You can pretty much skip 1 & 2. I lost interest in 2 after playing it for a while thinking I wanted a save to import into 3, and ended up watching story recaps on YouTube instead. Witcher 3 is so far beyond the other two. It's not the perfect open world RPG but it's close to it.

The writing and voice acting is amazing. I feel stupid going to bat for all the dumb shit in Skyrim arguing that this and that isn't possible in a free roaming RPG.

They even came up with a really clever way to handle consequences of choices that would be too big to show in the game world and make it feel like things have actual consequences.

It's a really morally complex game, too. They like to throw really insane dilemmas at the player and force you to make snap decisions based on limited information, but in a way that's actually entertaining and logical.

Also people who didn't actually play this game gave it a raft of shit about violence against women apparently but the game definitely doesn't objectify women even if you can fuck like ten different girls in graphic, fully animated sex scenes. It takes a very humanist view and treats women like people instead of making them barbie dolls or putting them up on a pedestal.

The one thing you lose is freedom to create a truly unique character, but that's traded for a fully voiced protagonist with a personality of his own, and the voice acting and writing are incredible, as are the animations during conversations and such.

I'll give you an example of one of the choices I'm talking about:

SPOILER: Show
Early in the game I visited an inn while looking for another character I needed information from. My conversation with the inkeep was interrupted by a group of thugs who came in acting rowdy. I had the option to react peacefully, flip out and murder them, buy them a round, or warn them that I was a Witcher. I picked the nonviolent path and just let them be.

After the cutscene ended I caught a snipped of conversation and listened in; they were having a jokey conversation about raping someone.
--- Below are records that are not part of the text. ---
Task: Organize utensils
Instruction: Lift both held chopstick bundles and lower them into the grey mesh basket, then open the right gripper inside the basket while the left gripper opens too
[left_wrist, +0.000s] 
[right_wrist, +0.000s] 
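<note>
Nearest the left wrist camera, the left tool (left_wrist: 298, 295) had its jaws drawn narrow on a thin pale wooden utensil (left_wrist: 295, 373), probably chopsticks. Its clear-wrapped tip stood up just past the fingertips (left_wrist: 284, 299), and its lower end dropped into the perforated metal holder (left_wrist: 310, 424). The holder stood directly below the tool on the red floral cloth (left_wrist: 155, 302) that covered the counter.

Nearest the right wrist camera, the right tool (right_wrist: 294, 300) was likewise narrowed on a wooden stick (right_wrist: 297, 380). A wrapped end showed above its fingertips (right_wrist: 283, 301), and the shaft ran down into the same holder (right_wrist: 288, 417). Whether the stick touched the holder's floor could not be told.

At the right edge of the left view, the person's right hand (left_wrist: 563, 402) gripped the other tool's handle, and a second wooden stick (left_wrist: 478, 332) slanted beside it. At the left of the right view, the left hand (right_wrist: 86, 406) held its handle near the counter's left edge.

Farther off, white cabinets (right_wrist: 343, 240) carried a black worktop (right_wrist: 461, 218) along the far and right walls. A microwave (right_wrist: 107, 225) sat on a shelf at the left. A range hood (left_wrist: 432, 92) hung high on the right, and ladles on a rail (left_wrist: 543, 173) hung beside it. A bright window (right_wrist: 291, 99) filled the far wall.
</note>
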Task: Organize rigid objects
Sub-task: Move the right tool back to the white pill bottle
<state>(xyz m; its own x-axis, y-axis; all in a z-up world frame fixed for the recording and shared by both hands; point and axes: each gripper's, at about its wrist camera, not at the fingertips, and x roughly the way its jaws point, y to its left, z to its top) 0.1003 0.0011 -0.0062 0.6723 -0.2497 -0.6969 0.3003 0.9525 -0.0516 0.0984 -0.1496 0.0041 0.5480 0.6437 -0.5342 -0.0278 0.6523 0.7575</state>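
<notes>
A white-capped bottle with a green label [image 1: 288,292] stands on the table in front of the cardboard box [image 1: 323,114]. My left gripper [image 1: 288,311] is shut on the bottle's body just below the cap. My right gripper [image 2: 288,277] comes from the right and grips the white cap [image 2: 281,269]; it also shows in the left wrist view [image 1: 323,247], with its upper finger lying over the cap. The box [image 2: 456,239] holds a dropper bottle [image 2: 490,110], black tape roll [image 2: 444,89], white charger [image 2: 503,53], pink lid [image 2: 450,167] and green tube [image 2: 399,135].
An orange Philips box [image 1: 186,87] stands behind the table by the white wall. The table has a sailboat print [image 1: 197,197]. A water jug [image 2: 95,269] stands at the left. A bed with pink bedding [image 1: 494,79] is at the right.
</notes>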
Naturally I flipped out, whipped out my sword and killed them all and a bunch of their friends who were still outside.

Unlike Skyrim where you can basically murder anybody effectively consequence free, this action had both small and large repurcussions later. It majorly inconvenienced me, adding a complex dungeon crawl and fighting to access a place I could have just strolled right into otherwise, and later on I announced that I was a Witcher in the presence of a group of thugs who then attacked me after they realized I was the same one that killed their friends.


The game is pretty dark and frequently offers you a choice between trying to be a hero or being a proper Witcher who is detached and neutral and only interested in destroying harmful monsters for a fee. There are consequences to both.

The world is pretty unique in that it's more high medieval/early renaissance than most fantasy stuff and if you pay attention to what's going on it becomes clear that it's not a standard fantasy world. (This isn't really a spoiler, so, example: All of the various races came to the unnamed planet through some kind of multiversal conjunction that periodically dumps elves, or dwarves, or monsters, or humans on this planet. There's a very subtle hinting throughout that the humans that occupy the setting did not themselves come from a "fantasy" world, especially as the mages seem to have an anachronistic understanding of things like biology and genetics)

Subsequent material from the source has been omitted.